Task to complete: Without the pictures, repeat the listing character for character.

(Supplied material begins)

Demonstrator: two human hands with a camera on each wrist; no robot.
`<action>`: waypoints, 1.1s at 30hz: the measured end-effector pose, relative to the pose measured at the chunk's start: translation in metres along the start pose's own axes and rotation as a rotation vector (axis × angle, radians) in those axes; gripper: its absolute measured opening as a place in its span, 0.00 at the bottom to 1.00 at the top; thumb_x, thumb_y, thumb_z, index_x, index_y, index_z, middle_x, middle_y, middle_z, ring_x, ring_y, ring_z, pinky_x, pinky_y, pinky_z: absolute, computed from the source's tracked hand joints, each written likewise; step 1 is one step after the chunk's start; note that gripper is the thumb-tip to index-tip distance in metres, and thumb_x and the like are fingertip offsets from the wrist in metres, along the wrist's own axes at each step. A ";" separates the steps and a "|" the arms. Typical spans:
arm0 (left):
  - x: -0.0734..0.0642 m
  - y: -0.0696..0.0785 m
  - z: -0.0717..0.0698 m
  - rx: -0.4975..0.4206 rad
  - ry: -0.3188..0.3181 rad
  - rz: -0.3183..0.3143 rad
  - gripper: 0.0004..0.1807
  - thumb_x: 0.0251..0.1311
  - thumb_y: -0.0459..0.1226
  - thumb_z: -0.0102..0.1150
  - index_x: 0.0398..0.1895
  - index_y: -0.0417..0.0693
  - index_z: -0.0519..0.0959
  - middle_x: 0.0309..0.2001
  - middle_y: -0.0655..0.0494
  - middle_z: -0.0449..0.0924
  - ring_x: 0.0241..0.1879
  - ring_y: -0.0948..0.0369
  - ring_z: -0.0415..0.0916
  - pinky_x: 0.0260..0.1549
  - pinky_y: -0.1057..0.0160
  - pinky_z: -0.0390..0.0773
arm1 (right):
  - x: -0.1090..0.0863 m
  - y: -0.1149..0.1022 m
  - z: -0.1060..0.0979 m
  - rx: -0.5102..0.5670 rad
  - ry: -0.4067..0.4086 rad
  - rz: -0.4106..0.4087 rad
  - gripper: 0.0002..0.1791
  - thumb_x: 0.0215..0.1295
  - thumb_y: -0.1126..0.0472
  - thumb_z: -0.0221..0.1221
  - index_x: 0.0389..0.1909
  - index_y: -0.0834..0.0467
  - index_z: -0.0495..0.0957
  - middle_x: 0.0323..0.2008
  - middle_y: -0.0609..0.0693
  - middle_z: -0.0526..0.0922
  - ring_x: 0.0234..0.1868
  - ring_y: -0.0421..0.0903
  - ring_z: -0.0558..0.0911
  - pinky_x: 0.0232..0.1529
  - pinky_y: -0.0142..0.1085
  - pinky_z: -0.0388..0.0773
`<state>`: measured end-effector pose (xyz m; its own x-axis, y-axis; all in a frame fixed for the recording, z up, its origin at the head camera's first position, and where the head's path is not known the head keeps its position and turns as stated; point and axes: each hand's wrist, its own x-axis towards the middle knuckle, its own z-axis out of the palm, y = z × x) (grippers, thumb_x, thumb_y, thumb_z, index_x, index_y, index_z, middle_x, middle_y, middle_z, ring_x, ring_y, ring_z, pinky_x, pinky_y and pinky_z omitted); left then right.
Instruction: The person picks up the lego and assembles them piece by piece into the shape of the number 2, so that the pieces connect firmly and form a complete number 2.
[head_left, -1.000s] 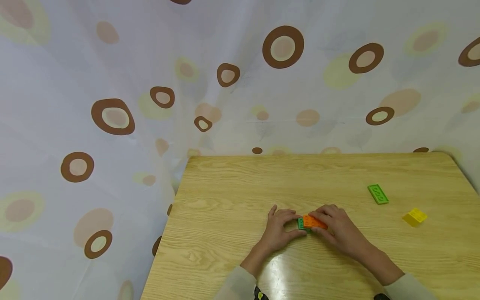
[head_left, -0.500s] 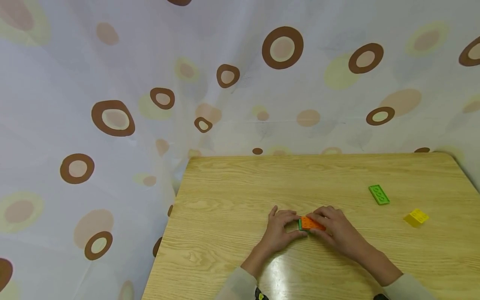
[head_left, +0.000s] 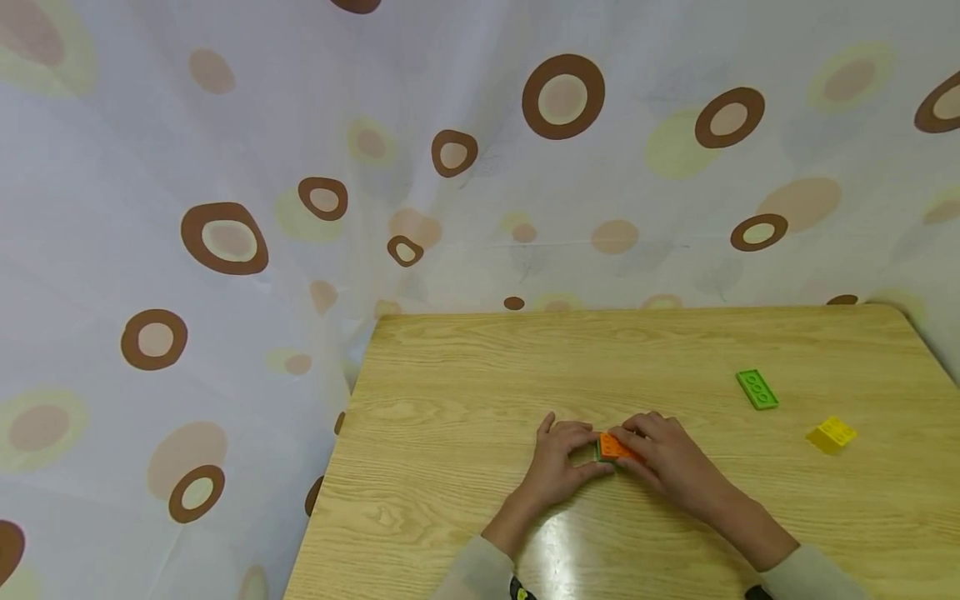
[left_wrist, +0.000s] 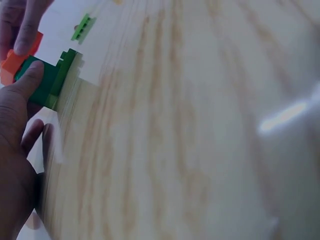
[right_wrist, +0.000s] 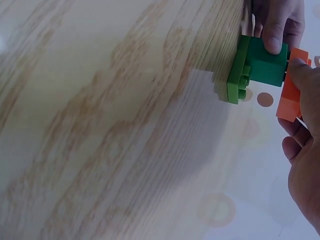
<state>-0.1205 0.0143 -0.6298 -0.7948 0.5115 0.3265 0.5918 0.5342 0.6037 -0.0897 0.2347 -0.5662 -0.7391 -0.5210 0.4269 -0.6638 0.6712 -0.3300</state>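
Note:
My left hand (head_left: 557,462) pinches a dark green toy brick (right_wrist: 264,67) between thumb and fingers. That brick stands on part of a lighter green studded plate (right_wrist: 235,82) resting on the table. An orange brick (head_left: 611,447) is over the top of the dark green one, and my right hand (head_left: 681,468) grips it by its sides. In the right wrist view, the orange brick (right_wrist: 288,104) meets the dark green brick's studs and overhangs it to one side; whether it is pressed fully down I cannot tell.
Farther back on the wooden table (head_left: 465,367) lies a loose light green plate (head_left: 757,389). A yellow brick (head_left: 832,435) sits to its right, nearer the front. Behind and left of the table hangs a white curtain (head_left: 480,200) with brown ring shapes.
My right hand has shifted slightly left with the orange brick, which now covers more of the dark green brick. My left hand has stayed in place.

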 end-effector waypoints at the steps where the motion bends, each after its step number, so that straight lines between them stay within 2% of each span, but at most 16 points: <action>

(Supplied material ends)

Final answer:
Demonstrator: two human hands with a camera on each wrist; no robot.
`<action>`: waypoints, 1.1s at 30hz: the measured end-effector pose, relative to the pose measured at the chunk's start: translation in metres along the start pose's own axes and rotation as a rotation vector (axis × angle, radians) in those axes; gripper: its absolute measured opening as a place in its span, 0.00 at the bottom to 1.00 at the top; thumb_x, thumb_y, thumb_z, index_x, index_y, index_z, middle_x, middle_y, middle_z, ring_x, ring_y, ring_z, pinky_x, pinky_y, pinky_z: absolute, computed from the source's tracked hand joints, each written likewise; step 1 is one step after the chunk's start; note that gripper is the thumb-tip to index-tip distance in metres, and thumb_x and the like are fingertip offsets from the wrist in metres, along the wrist's own axes at each step. A ";" separates the steps and a "|" the arms. Typical spans:
arm0 (left):
  - x: -0.0734..0.0642 m
  - y: -0.0696..0.0785 m
  - z: -0.0717..0.0698 m
  - rx: -0.4975..0.4206 rad
  - ry: -0.3188..0.3181 rad
  - rz: -0.3183..0.3143 rad
  - gripper: 0.0004..0.1807
  - thumb_x: 0.0251..0.1311
  - thumb_y: -0.0459..0.1226
  - thumb_z: -0.0102..0.1150
  - index_x: 0.0398..0.1895
  - index_y: -0.0417..0.0693
  - index_z: -0.0519..0.0959
  - middle_x: 0.0309..0.2001
  - middle_y: -0.0655..0.0494
  - middle_z: -0.0449..0.0924
  - ring_x: 0.0241..0.1879
  - ring_y: -0.0948..0.0369
  - ring_z: -0.0415..0.0916
  - pinky_x: 0.0260..0.1549
  - pinky_y: -0.1057..0.0160
  - pinky_z: -0.0390..0.0773
arm1 (right):
  - x: -0.1090..0.0863 m
  - y: -0.1149..0.1022 m
  - z: -0.1060..0.0979 m
  - rx: -0.5102..0.5670 rad
  - ry: -0.4067..0.4086 rad
  - rz: -0.4106..0.4087 rad
  - gripper: 0.0002..0.1791
  - thumb_x: 0.0215..0.1295
  - thumb_y: -0.1126..0.0472
  - thumb_z: -0.0221..0.1221
  - index_x: 0.0389..0.1909
  - index_y: -0.0834..0.0467
  - index_z: -0.0495..0.0957
  - middle_x: 0.0323..0.2008
  - middle_y: -0.0609..0.0693
  - middle_z: -0.0526..0.0922
  - ring_x: 0.0234..0.1868
  - ring_y: -0.0421..0.0903
  - ring_z: -0.0558..0.0911
  - pinky_x: 0.0232..0.1529
  - pinky_y: -0.0142..0.1085
  - pinky_z: -0.0388..0.0773
`<state>`: measured end-effector pose (xyz m; its own x-axis, y-axis; all in a frame fixed for the recording, z up, its origin at the head camera's first position, and where the head's path is not known the head keeps its position and turns as stated; point and axes: each hand's wrist, its own x-axis towards the middle knuckle, its own z-axis out of the palm, y = z × x) (grippers, thumb_x, thumb_y, thumb_z, index_x, index_y, index_z, middle_x, middle_y, middle_z, ring_x, ring_y, ring_z, pinky_x, pinky_y and pinky_z omitted); left then right.
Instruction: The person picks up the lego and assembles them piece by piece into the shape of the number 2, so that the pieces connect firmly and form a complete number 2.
[head_left, -1.000s] 
[head_left, -0.500s] 
[head_left, +0.000s] 
[left_wrist, +0.000s] 
[right_wrist, +0.000s] 
<state>-0.1205 0.0143 -0.6298 -0.7948 0.5115 0.3265 0.5918 0.5342 0.6037 -0.0897 0.2347 -0.5662 -0.7391 -0.5210 0.4269 -0.6638 0.6712 -0.3300</state>
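Note:
My left hand (head_left: 557,462) pinches a dark green toy brick (right_wrist: 264,67) between thumb and fingers. That brick stands on part of a lighter green studded plate (right_wrist: 235,82) resting on the table. An orange brick (head_left: 611,447) is over the top of the dark green one, and my right hand (head_left: 681,468) grips it by its sides. In the right wrist view, the orange brick (right_wrist: 288,104) meets the dark green brick's studs and overhangs it to one side; whether it is pressed fully down I cannot tell.
Farther back on the wooden table (head_left: 465,367) lies a loose light green plate (head_left: 757,389). A yellow brick (head_left: 832,435) sits to its right, nearer the front. Behind and left of the table hangs a white curtain (head_left: 480,200) with brown ring shapes.
My right hand has shifted slightly left with the orange brick, which now covers more of the dark green brick. My left hand has stayed in place.
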
 end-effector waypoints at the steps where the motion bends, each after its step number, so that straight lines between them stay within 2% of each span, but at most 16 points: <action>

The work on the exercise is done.